A rock is thrown upward with a velocity of 20 meters per second from the top of a 37 meter high cliff, and it misses the cliff on the way back down. When will the rock be 4 meters from the water, below? Round your answer to two decimal places.
Let us name
vr=velocity of the rock in the moment of throwing ( in m/s )
v0=velocity 0 m/s
vw=velocity of the rock 4 meters from the water.
hmax= top height of the rock measured from the water level
h= the height of the rock measured from the surface of the cliff.
hc= the height of the cliff
ha= the distance from the highest point the rock reaches by being thrown to the 4 meters depth of water.
Aplying Galilei's formula we have:
vr^2=2*g*h
so h=(vr^2)/2g=400/20=20m
But hmax=hc+h=37+20=57m
ha=57-(-4)=61m
So vw=sqrt(2*g*h)=34,93 m/s
To solve this problem, we can use the equations of motion to find the time at which the rock is 4 meters from the water below.
First, let's find the time it takes for the rock to reach its maximum height.
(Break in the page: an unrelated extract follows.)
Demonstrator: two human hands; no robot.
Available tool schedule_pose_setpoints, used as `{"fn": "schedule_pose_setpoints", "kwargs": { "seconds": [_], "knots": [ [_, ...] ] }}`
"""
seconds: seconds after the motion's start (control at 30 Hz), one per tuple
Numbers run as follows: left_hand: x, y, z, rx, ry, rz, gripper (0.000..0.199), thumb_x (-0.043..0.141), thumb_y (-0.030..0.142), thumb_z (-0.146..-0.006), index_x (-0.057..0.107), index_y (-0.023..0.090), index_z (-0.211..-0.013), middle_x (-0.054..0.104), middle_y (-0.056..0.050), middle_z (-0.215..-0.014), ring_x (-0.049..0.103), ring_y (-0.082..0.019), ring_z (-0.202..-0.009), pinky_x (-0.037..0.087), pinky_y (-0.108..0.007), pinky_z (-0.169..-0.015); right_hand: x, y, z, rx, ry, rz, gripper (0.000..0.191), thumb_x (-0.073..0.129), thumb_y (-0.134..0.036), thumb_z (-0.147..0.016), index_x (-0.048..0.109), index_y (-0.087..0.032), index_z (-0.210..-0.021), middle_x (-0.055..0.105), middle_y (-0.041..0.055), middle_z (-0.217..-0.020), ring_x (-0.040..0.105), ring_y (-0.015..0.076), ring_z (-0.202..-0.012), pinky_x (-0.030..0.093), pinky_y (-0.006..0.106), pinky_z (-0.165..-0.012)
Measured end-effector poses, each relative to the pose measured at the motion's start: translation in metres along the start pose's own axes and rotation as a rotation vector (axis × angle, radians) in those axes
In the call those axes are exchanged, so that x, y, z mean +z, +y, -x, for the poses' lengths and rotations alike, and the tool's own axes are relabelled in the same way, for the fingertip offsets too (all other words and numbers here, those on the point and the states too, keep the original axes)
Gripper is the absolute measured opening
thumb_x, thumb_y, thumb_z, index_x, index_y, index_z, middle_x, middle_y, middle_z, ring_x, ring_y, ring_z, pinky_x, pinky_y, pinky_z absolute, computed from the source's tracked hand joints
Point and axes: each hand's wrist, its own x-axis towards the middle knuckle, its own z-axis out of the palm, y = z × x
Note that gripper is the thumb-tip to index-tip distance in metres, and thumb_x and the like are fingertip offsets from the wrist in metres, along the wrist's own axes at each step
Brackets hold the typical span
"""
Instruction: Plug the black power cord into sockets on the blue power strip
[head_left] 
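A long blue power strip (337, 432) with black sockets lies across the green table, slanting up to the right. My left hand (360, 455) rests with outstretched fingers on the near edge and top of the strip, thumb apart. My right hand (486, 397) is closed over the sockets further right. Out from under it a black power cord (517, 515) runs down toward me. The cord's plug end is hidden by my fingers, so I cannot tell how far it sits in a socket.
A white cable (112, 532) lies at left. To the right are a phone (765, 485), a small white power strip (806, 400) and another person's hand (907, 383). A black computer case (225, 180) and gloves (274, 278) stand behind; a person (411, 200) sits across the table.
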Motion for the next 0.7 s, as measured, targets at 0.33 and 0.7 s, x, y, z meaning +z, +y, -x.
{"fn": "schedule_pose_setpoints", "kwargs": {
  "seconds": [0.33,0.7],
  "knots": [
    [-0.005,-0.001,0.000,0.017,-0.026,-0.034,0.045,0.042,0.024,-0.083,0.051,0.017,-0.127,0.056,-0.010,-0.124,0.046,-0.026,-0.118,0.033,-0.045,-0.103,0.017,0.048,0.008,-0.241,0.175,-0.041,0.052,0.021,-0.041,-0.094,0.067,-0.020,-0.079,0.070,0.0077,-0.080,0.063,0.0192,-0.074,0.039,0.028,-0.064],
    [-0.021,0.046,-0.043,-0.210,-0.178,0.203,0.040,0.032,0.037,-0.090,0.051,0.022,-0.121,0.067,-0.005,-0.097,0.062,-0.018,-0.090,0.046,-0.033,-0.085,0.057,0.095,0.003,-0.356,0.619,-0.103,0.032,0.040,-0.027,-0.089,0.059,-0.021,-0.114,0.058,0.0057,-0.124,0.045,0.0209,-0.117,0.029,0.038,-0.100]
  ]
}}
We can use the equation:
v = u + at
where:
v = final velocity (0 m/s at the maximum height),
u = initial velocity (20 m/s),
a = acceleration due to gravity (-9.8 m/s²), and
t = time.
Rearranging the equation, we have:
t = (v - u) / a
Substituting the values, we get:
t = (0 - 20) / -9.8
t = 2.04 seconds (rounded to two decimal places).
Now, let's find the time it takes for the rock to fall from its maximum height to a point 4 meters from the water below. We can use the equation:
s = ut + 0.5at²
where:
s = distance (4 meters),
u = initial velocity (0 m/s at the maximum height),
a = acceleration due to gravity (-9.8 m/s²), and
t = time.
Rearranging the equation, we have:
t² = (2s) / a
Substituting the values, we get:
t² = (2 * 4) / -9.8
t² = -0.82
Taking the square root of both sides, we have:
t = √-0.82
Since time cannot be negative, the rock will never be 4 meters from the water below on its way back down.
Therefore, the rock will never be 4 meters from the water below.
To solve this problem, we can use the kinematic equation for the height of an object in free fall:
h = h0 + v0t - (1/2)gt^2
where:
h is the final height (4 meters below the cliff)
h0 is the initial height (37 meters above the water)
v0 is the initial velocity (20 meters per second, thrown upward)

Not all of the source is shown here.